• _ASSIGNMENT_:
Please give again, word for word, the line that contains "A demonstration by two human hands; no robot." and every line after it to the end of the data, with no other lines.

• _SOURCE DATA_:

※ ※ ※

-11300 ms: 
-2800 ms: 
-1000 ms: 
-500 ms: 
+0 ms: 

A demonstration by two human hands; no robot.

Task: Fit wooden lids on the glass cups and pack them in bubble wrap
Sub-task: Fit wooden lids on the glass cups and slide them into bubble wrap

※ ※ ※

• _RESPONSE BELOW_:
A demonstration by two human hands; no robot.

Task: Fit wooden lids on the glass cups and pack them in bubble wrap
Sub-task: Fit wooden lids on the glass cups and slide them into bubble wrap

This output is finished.